Je parle en prose et lui abandonne les vers[1]. »
Et sur ce mot, d’un visage grave,
il commença son conte, comme vous allez l’entendre.



Le Prologue du conte de l’Homme de Loi.


Ô mal odieux ! état de pauvreté ![2]
100 si accablé de soif, de froid, de faim !
Demander du secours te fait honte en ton cœur ;
si tu n’en demandes pas, tu es si blessé par le besoin
que le besoin même découvre toute ta blessure cachée !
En dépit de toi, tu dois par indigence
ou voler, on mendier, ou emprunter ta dépense !

Tu blâmes le Christ et dis bien amèrement
qu’il répartit mal les richesses temporelles.
Ton voisin, tu l’accuses — en quoi tu pèches —
et tu dis avoir trop peu, tandis que lui a tout.
110 « Par ma foi, dis-tu, un jour il devra rendre compte
quand brûlera sa queue dans les charbons ardents,
car il ne secourt nullement les besoigneux en leur besoin. »
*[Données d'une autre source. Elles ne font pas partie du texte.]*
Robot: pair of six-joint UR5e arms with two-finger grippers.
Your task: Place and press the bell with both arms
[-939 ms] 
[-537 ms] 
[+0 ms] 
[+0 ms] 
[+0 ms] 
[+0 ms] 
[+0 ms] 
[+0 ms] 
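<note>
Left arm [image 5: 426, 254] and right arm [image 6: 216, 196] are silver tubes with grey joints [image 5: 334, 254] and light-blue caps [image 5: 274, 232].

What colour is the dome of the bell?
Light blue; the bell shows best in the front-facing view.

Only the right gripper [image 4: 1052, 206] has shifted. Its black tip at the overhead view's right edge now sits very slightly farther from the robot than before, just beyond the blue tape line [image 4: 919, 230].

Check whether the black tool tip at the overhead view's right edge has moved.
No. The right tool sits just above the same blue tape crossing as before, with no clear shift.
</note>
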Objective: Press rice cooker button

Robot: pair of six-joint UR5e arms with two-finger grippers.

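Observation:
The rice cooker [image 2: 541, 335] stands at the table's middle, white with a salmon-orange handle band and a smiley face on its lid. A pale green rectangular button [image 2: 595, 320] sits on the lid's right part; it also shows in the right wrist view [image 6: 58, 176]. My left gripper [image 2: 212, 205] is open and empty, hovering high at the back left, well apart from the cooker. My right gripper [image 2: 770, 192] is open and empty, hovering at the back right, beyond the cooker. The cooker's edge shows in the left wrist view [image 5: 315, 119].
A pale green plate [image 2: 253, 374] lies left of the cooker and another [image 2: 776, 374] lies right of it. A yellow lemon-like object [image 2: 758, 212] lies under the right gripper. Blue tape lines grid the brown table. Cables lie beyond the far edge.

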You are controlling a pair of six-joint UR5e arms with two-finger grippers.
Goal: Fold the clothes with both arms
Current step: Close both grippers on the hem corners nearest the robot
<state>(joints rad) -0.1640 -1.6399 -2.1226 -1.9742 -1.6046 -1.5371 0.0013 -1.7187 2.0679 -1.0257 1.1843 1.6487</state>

Écoute quelle est la sentence du sage :
« Mieux vaut mourir que d’être en indigence ;
ton propre voisin va te mépriser ».
Si tu es pauvre, adieu considération !
Prends encore cette sentence du sage :

  1. L’homme de loi veut dire ou bien qu’il parle en prose par profession comme Chaucer en vers, ou bien qu’il laisse au poète le soin de rimer son conte. Le premier sens est le plus plausible, mais alors il faut admettre que Chaucer lui aurait d’abord réservé une histoire en prose, comme le conte de Mélibée, puis lui aurait changé son conte sans avoir le temps de remanier l’introduction.
  2. Ces trois strophes sont une paraphrase poétique d’un passage emprunté au traité du Pape Innocent 111, De Contemptu Mundi, sive de Miseria Conditionis Humanae (liv. I, en. xvi). Nous avons là sans doute des extraits d’un ouvrage perdu de Chaucer, cité dans le premier prologue (vers 414) de la Legend of Good Women. Ce sont, comme en plusieurs autres endroits du poème, des vers de jeunesse insérés tels quels par Chaucer, sans qu’il eût le temps de les remanier ou de faire une soudure.